Assignment ::
Work out how many lines in the data below contain the string "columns", and reply with that figure alone.

★ ★ ★ ★ ★

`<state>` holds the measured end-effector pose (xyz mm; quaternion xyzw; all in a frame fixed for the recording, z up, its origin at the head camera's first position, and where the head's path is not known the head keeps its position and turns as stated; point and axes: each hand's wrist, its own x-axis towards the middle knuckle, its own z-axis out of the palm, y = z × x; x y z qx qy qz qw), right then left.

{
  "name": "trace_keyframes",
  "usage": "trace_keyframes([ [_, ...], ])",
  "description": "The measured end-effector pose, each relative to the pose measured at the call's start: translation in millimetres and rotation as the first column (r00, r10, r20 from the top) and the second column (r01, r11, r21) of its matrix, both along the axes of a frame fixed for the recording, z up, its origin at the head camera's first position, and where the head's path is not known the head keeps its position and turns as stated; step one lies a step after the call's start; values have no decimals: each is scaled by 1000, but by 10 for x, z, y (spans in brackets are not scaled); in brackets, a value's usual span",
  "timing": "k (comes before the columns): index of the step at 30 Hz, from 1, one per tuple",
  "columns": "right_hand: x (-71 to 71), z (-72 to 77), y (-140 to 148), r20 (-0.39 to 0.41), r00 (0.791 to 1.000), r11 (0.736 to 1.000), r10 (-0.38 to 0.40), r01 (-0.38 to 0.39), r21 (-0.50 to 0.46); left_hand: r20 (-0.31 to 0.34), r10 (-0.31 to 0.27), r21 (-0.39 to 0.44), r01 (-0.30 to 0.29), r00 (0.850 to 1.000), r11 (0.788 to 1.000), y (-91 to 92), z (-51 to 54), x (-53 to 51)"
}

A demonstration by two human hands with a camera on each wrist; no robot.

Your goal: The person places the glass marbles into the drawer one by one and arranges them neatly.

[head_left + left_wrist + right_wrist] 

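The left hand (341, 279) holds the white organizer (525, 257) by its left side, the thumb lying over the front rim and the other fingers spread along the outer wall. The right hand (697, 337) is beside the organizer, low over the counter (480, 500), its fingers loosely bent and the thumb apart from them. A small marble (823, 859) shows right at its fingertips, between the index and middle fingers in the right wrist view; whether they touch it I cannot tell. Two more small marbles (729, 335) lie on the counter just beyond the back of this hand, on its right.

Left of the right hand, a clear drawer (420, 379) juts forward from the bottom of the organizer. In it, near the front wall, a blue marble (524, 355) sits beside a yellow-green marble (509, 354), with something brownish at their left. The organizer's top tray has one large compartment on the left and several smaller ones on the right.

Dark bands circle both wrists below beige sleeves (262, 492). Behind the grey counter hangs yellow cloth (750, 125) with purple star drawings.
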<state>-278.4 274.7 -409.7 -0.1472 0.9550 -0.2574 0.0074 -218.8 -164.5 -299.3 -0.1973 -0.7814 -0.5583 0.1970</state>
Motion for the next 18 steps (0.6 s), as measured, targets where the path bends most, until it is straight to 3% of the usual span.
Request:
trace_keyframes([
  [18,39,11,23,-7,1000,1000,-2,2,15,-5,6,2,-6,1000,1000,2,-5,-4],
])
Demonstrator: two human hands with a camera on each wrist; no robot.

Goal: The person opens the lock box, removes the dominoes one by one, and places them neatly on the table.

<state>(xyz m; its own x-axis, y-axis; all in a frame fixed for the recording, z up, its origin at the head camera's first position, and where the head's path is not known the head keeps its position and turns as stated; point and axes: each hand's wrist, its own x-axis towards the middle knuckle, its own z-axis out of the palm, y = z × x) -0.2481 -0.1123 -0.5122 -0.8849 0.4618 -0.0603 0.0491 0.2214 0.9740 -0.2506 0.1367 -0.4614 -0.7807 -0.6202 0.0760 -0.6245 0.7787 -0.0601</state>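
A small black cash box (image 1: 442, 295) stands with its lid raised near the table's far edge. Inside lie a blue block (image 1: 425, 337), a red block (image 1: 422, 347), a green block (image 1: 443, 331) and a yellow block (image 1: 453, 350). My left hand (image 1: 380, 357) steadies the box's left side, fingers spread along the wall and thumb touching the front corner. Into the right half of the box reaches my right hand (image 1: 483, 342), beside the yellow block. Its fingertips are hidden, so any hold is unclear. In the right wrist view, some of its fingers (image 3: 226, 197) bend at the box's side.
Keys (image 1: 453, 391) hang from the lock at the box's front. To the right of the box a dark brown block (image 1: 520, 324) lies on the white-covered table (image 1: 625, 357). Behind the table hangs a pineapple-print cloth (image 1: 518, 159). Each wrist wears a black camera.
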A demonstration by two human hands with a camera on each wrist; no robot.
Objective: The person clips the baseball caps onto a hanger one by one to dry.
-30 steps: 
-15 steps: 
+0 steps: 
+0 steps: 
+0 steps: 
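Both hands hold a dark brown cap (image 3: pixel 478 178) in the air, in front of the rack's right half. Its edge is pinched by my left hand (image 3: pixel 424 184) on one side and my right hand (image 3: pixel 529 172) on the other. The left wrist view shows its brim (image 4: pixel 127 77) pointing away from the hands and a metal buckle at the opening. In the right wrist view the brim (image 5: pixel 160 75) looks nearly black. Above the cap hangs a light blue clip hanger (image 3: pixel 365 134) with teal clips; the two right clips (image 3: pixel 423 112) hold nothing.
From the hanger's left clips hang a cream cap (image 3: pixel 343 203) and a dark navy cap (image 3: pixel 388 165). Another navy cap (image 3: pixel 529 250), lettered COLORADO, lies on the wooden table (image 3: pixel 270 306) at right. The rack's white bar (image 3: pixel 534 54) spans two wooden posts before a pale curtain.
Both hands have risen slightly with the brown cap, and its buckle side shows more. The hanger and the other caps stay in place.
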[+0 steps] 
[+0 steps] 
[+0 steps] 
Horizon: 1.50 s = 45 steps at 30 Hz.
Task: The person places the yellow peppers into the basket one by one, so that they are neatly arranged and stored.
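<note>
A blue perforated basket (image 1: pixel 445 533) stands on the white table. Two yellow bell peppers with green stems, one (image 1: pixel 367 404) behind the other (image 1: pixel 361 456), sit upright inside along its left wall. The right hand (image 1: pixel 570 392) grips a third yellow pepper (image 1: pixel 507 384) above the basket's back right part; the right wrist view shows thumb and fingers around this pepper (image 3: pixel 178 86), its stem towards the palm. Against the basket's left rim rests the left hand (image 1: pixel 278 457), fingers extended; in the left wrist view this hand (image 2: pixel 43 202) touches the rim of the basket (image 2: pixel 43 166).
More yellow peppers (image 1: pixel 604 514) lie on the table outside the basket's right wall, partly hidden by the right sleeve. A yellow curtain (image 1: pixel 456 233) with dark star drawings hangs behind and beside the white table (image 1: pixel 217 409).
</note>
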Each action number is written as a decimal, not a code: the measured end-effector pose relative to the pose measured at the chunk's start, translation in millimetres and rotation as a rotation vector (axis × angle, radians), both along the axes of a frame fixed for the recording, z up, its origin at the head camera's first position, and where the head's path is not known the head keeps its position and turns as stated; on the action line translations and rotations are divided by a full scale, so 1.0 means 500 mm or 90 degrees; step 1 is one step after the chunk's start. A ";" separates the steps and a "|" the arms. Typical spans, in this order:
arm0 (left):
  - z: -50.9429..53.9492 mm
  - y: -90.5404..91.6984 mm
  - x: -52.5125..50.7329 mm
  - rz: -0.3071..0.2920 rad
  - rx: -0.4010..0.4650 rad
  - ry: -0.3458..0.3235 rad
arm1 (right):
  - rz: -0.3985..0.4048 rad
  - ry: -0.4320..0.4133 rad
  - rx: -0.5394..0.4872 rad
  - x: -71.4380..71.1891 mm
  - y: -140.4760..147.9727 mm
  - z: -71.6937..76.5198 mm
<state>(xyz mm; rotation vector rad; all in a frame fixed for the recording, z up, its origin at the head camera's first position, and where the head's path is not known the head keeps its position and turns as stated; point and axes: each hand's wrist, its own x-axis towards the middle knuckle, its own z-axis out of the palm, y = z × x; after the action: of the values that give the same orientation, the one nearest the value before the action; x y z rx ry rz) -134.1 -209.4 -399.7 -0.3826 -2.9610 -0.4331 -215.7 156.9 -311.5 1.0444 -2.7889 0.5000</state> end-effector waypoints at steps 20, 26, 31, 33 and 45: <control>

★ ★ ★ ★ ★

Answer space ::
2